Wednesday, November 7, 2012

Voters Speak Loudly, Approve Constitutional Right to Hunt

Call it a mandate! Voters in Idaho, Kentucky, Nebraska, and Wyoming overwhelmingly approved initiatives to make hunting a constitutional right. They join 13 other states that previously amended their constitutions to protect hunting and fishing.

In Idaho, with 83 percent of the vote counted early Wednesday, the measure had approval from 74 percent of voters. In Kentucky, 83 percent of voters expressed approval. It was 3-to-1 in favor in Nebraska while Wyoming voters delivered a similarly high margin of victory. Idaho, Nebraska and Wyoming constitutions also now protect trapping too.

Senator Lee Heider drafted the Idaho amendment. He says it will protect the hunting, fishing and trapping heritage from future attempts to erode Idaho’s wildlife management laws and against steady pressure from animal rights groups.

Scott Smathers heads up the Nebraska Sportsmen's Foundation. He told Omaha.com he was relieved and excited that Nebraskans recognized the importance of the amendment.

“I voted ‘yes’ to hunting because I believe there are wildlife hazards. I’ve almost hit several deer just in the past week and I know that some people make part of their livelihood that way,” 22-year-old Rachel Yanko, a full-time student and registered Democrat in Kentucky, told the Courier-Journal.

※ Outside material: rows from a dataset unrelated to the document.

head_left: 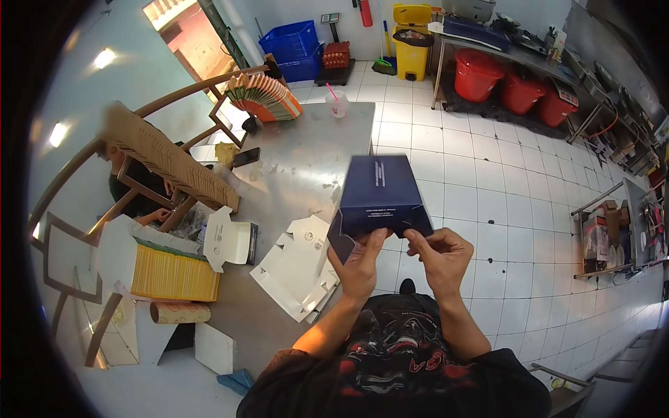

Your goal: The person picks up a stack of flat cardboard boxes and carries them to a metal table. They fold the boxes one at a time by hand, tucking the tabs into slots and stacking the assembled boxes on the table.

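Note:
A dark blue cardboard box (377,182) with white print is held up in front of me, its flaps sticking out on the near side. My left hand (360,270) is closed on the near left of the box, with the thumb against its lower edge. At the near right corner, my right hand (442,259) pinches a flap with curled fingers. White flat box blanks (296,268) lie stacked on the metal table (300,150), just left of my left hand. Farther left is a partly folded box (232,240), white inside.
A stack of yellow-edged cartons (174,274), a cardboard tube (180,313), a phone (247,157) and a plastic cup (337,106) are on the table. Another person (129,184) sits behind a long row of brown cardboard (167,153). Red bins (478,75) stand under a counter.

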Motion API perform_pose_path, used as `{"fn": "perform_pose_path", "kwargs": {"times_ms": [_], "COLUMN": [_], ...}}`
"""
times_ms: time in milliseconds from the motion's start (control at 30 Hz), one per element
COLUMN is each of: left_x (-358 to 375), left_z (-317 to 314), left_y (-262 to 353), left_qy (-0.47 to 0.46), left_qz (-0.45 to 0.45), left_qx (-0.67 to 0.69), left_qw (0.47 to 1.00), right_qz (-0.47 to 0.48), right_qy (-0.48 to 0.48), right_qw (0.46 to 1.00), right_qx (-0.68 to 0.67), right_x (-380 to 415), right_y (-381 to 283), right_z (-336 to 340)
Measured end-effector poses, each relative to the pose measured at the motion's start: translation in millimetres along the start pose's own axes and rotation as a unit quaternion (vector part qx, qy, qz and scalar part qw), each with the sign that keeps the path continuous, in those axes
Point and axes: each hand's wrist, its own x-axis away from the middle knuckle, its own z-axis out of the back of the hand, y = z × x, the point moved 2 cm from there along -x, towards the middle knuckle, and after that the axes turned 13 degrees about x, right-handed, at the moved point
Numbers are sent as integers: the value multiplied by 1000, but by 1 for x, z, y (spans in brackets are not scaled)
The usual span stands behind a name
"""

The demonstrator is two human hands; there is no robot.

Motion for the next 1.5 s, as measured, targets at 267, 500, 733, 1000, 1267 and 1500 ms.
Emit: {"fn": "perform_pose_path", "kwargs": {"times_ms": [267, 500, 733, 1000, 1267, 1500], "left_x": [23, -21, -16, -16, -18, -7], "left_z": [-26, 11, 7, -4, -3, 16], "left_y": [-2, 1, 24, 42, 53, 56], "left_qy": [-42, -110, -382, -421, -411, -365], "left_qz": [-3, 165, 210, 126, 22, -92], "left_qx": [-88, -118, -408, -447, -609, -571], "left_qw": [995, 973, 802, 779, 678, 730], "right_qz": [-128, 16, 211, 197, 123, 50], "right_qy": [-76, -129, -201, -218, -210, -92], "right_qw": [985, 991, 945, 936, 956, 992], "right_qx": [-89, 22, 147, 196, 165, 67], "right_x": [-9, -28, -43, -41, -39, -28], "right_y": [14, 11, 11, 5, 14, 24], "right_z": [4, 36, 41, 42, 30, 13]}}
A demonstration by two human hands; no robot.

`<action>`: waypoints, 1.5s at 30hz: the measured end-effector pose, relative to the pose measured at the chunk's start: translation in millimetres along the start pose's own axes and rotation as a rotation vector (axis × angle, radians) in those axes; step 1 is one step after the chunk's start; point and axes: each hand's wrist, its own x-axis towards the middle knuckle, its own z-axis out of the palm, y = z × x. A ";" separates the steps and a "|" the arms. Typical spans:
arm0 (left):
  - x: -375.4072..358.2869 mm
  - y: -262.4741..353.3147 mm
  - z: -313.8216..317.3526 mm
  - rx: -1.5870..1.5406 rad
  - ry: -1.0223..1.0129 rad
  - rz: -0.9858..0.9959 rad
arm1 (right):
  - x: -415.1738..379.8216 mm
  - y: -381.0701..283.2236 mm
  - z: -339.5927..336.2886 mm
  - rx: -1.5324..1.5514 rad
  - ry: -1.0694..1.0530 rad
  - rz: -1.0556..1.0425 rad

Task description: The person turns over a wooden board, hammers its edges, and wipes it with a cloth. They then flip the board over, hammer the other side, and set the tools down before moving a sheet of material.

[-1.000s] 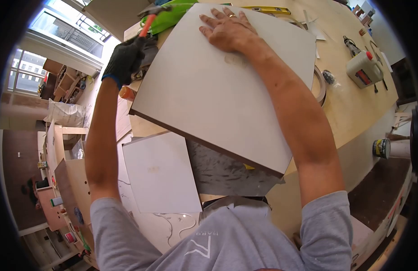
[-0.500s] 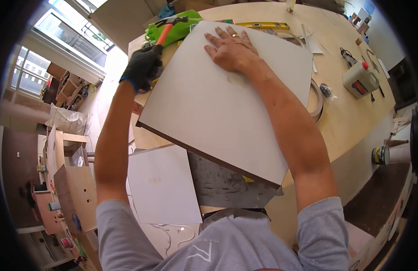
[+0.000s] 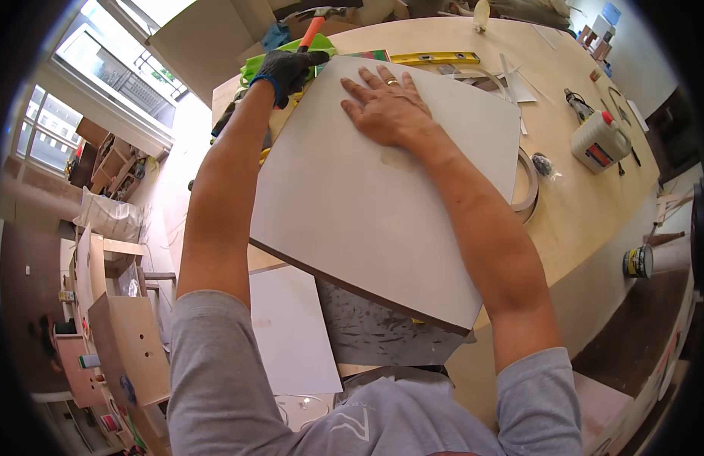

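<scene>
A large white panel with a dark edge lies tilted across the wooden table. My right hand, bare and wearing a ring, rests on its upper part with the fingers spread. At the panel's upper left corner is my left hand in a dark glove, its fingers wrapped round the orange handle of a hammer. The hammer's metal head points up, away from me. Behind the gloved hand lies a green bag.
On the table are a yellow spirit level, a roll of edging and a white jug with a red cap. Nearer me is a second white panel. A paint can stands at the right.
My left hand has moved up and to the right with the hammer, to the panel's upper corner. My right hand stays spread on the panel.
</scene>
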 end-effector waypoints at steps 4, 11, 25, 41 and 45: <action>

“Wildlife can be managed if they let the people manage it who know how,” said Clayton Lewis, a 75-year-old retiree in Kentucky.

The 13 states that already have a right to hunt amendment in their constitutions are Alabama (1996), Arkansas (2010), Georgia (2006), Louisiana (2004), Minnesota (1998), Montana (2004), North Dakota (2000), Oklahoma (2008), South Carolina (2010), Tennessee (2010), Vermont (1777), Virginia (2000), and Wisconsin (2003). Alaska’s constitution already contains this language: “Wherever occurring in their natural state, fish, wildlife, and waters are reserved to the people for common use.”

Mississippi referred a similar amendment to the 2014 ballot.